For the records below, output word for word the lines from the one with "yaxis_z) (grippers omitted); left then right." up to and including the one with "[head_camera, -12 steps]". No pictures.
--- Provided material Enclosed Below ---
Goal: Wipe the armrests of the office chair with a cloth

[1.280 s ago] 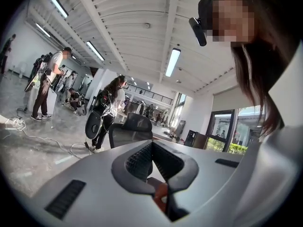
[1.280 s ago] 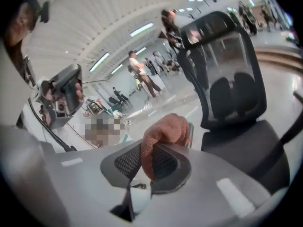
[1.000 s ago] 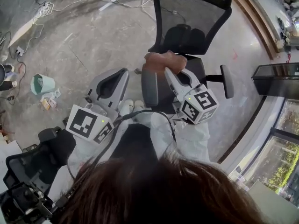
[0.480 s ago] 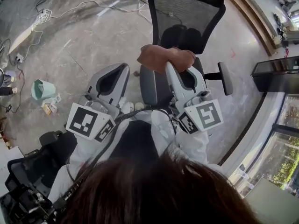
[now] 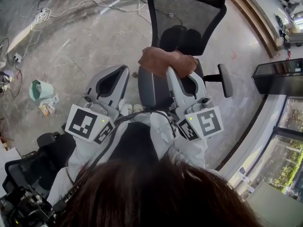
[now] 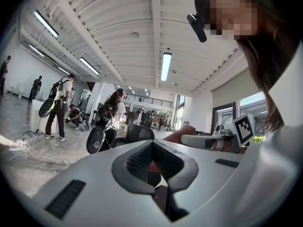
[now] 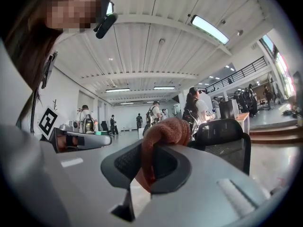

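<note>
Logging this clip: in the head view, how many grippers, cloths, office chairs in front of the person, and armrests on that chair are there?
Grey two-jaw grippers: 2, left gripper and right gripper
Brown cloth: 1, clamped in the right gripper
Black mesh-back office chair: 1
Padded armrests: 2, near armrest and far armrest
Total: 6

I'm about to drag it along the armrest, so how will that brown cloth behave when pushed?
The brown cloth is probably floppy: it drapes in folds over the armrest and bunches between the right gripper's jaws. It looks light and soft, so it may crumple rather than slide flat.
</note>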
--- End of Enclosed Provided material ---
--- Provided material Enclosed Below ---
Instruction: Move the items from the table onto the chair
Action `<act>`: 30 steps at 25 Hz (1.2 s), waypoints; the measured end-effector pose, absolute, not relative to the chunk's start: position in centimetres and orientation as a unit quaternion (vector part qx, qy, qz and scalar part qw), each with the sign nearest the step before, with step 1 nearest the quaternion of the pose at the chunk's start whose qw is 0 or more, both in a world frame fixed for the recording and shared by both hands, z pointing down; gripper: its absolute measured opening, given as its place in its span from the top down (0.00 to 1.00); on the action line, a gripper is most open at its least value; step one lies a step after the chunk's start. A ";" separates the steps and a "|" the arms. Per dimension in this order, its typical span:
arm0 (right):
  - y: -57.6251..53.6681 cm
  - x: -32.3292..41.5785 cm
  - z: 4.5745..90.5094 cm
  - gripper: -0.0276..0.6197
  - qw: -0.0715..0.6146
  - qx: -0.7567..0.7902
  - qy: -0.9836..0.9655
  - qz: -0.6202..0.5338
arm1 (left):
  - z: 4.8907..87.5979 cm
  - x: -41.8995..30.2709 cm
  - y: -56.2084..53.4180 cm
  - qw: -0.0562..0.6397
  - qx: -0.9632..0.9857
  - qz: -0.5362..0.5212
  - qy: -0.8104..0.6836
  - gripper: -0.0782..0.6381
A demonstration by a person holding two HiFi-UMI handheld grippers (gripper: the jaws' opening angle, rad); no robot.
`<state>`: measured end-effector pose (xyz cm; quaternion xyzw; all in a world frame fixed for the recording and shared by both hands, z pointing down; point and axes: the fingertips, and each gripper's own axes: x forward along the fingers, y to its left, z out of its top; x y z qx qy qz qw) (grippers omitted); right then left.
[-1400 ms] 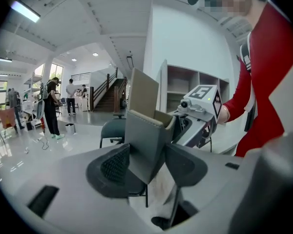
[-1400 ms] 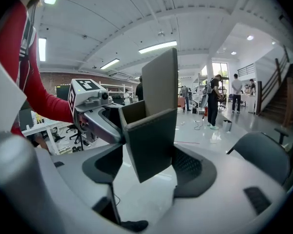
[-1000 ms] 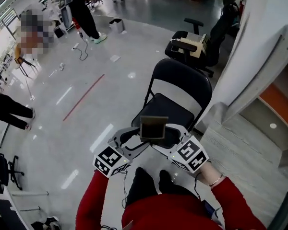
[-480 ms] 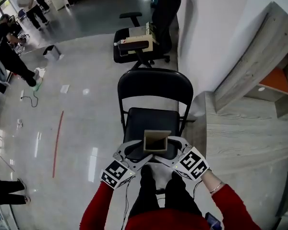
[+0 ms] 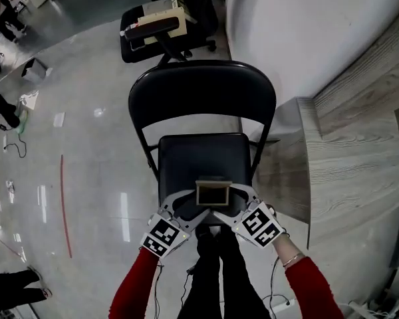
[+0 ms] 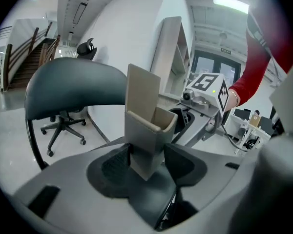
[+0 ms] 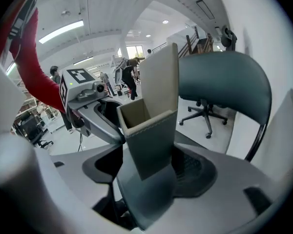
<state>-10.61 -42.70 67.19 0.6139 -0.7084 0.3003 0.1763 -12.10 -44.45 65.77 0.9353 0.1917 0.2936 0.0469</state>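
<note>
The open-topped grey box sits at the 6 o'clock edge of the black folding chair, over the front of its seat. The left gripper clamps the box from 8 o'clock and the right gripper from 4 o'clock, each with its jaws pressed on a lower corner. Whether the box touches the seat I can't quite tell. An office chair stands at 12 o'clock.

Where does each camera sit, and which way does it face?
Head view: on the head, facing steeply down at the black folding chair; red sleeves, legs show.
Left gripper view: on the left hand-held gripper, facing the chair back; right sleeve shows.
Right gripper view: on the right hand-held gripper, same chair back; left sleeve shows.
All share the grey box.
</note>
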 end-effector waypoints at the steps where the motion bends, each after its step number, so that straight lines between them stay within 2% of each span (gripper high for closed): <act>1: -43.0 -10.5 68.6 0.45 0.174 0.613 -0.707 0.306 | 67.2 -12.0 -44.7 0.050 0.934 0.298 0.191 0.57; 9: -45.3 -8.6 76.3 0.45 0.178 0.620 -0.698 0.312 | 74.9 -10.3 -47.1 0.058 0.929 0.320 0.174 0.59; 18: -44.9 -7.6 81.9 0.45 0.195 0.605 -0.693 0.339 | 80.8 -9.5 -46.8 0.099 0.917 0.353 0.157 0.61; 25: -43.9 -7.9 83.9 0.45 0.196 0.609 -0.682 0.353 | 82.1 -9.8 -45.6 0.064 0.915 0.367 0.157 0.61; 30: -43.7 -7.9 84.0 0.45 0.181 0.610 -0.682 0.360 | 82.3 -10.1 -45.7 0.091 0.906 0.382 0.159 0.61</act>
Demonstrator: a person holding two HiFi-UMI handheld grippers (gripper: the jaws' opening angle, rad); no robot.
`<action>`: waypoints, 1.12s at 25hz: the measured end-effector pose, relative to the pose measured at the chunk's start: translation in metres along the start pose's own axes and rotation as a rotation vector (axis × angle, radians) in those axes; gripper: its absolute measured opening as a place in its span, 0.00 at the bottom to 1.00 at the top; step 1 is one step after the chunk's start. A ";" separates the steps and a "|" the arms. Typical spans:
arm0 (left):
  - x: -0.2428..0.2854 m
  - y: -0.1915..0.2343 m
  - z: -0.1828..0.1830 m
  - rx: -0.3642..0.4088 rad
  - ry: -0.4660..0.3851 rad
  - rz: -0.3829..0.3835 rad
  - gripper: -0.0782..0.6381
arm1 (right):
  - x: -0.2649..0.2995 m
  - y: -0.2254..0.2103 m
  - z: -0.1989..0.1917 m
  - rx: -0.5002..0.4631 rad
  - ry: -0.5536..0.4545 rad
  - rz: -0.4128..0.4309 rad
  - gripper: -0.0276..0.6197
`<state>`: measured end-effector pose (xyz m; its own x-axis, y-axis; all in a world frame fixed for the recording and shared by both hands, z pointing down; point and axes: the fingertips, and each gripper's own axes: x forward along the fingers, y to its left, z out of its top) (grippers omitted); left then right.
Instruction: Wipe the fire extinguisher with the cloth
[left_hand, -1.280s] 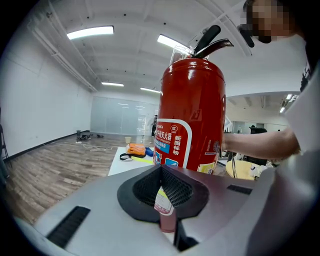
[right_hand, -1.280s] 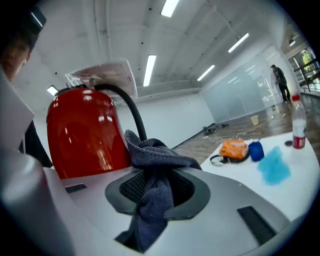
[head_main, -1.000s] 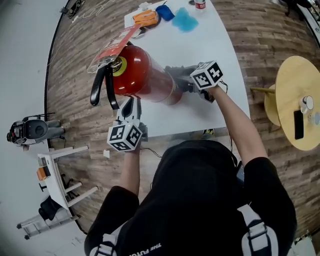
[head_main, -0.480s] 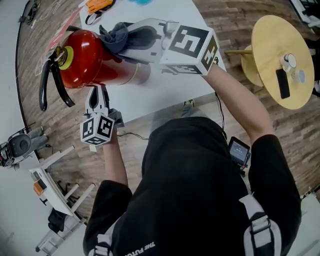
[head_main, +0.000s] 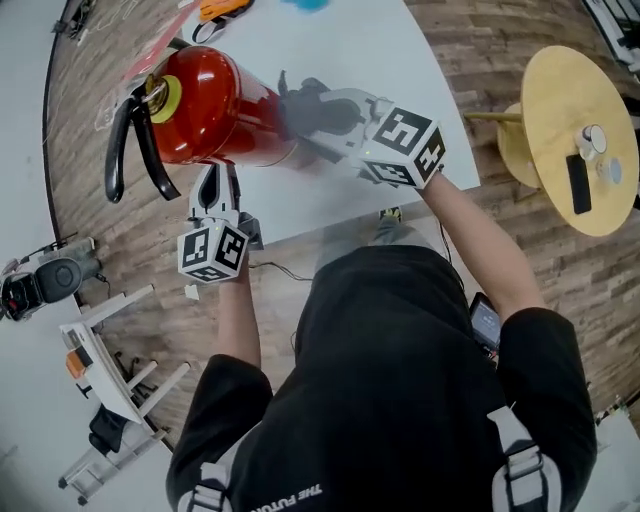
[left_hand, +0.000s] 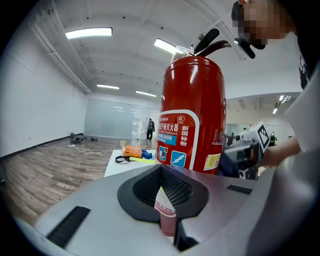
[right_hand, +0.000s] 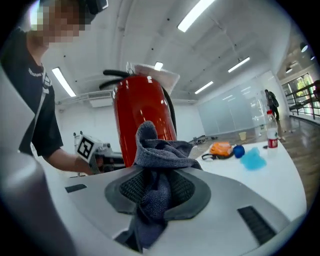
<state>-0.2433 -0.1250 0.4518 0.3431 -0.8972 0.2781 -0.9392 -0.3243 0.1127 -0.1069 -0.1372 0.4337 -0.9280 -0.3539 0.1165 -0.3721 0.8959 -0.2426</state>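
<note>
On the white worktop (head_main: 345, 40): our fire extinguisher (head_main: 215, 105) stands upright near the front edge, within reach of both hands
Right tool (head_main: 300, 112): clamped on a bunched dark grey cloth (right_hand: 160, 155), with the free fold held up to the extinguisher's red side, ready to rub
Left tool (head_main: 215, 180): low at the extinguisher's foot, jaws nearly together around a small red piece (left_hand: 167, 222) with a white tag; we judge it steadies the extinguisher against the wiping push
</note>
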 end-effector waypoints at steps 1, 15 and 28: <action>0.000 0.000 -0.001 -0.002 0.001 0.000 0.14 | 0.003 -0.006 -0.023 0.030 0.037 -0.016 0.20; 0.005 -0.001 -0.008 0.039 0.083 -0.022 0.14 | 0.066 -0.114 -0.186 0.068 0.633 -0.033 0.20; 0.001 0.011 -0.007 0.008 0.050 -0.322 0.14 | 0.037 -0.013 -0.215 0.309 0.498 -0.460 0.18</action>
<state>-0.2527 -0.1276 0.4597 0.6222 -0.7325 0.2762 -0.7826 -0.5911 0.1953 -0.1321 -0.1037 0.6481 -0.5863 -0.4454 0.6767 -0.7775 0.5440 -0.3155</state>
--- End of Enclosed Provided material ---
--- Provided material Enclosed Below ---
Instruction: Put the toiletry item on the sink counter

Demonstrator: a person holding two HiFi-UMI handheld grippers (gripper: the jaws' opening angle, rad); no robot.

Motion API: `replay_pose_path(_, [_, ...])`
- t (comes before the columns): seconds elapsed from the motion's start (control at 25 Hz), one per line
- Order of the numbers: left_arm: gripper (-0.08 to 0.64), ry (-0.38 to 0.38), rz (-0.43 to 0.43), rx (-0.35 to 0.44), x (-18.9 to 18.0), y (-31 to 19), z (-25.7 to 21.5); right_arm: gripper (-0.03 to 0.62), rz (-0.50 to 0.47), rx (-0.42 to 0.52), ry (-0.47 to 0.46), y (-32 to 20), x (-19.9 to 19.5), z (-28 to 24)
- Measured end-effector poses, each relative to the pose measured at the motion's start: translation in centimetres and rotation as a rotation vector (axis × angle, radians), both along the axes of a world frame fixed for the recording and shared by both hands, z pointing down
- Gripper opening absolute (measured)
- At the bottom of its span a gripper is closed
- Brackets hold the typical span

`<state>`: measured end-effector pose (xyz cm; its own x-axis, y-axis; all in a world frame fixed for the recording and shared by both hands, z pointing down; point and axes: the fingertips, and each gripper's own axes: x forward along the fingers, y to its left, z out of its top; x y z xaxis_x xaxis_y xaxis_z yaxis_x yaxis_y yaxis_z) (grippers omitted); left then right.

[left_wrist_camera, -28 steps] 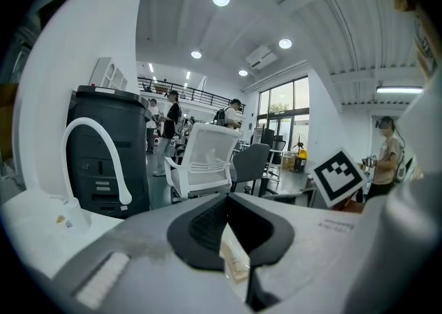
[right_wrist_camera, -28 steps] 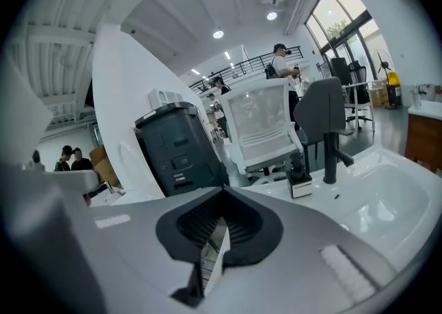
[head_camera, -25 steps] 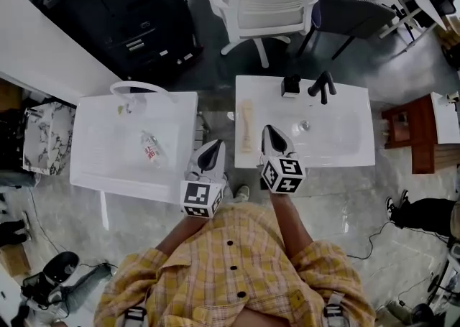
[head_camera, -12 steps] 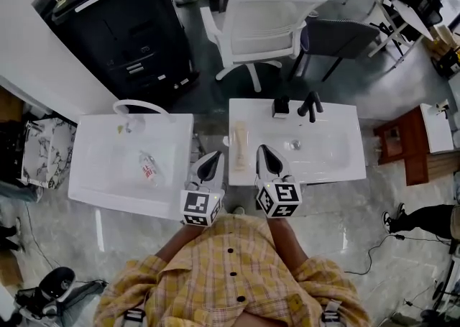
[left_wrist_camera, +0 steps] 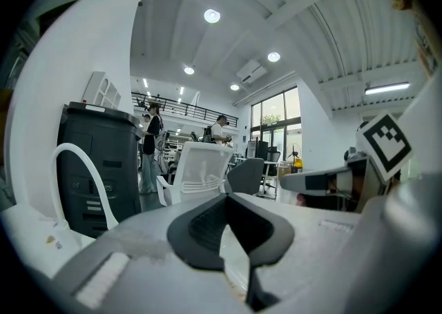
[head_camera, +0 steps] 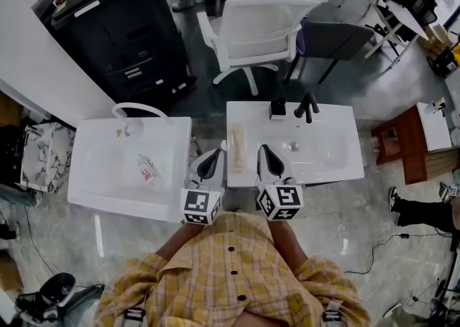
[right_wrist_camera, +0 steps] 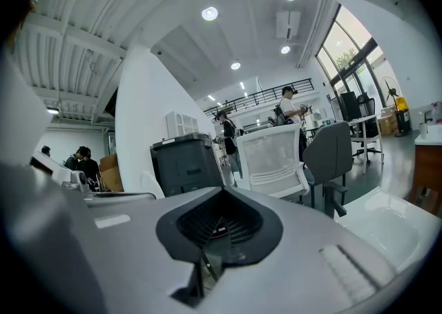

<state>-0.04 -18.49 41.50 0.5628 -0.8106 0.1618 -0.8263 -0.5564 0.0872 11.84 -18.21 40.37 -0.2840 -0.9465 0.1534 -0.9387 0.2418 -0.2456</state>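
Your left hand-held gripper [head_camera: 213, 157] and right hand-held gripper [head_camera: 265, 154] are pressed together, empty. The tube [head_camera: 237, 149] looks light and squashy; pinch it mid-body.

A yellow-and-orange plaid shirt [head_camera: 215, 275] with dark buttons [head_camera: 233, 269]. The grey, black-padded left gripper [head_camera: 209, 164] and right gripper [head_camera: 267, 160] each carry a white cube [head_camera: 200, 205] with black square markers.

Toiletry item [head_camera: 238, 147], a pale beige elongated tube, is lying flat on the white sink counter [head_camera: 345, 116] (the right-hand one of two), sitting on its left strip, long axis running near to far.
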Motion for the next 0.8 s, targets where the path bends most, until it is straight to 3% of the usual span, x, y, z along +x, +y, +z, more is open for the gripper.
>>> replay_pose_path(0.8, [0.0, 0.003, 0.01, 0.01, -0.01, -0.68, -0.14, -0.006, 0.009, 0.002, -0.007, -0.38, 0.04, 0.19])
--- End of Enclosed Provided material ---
→ **Exercise solution**
`<state>`: measured end-effector pose (xyz cm; its own x-axis, y-axis; all in a world frame fixed for the recording and shared by both hands, z pointing down; point and axes: the fingertips, and each gripper's own axes: x forward along the fingers, y to its left, z out of its top; x y z xaxis_x xaxis_y xaxis_z yaxis_x yaxis_y yaxis_z) (grippers omitted); left then right.

[left_wrist_camera, -28 steps] 
[right_wrist_camera, -28 steps] 
[head_camera, -25 steps] 
[head_camera, -12 steps] 

With this, the exercise is finished.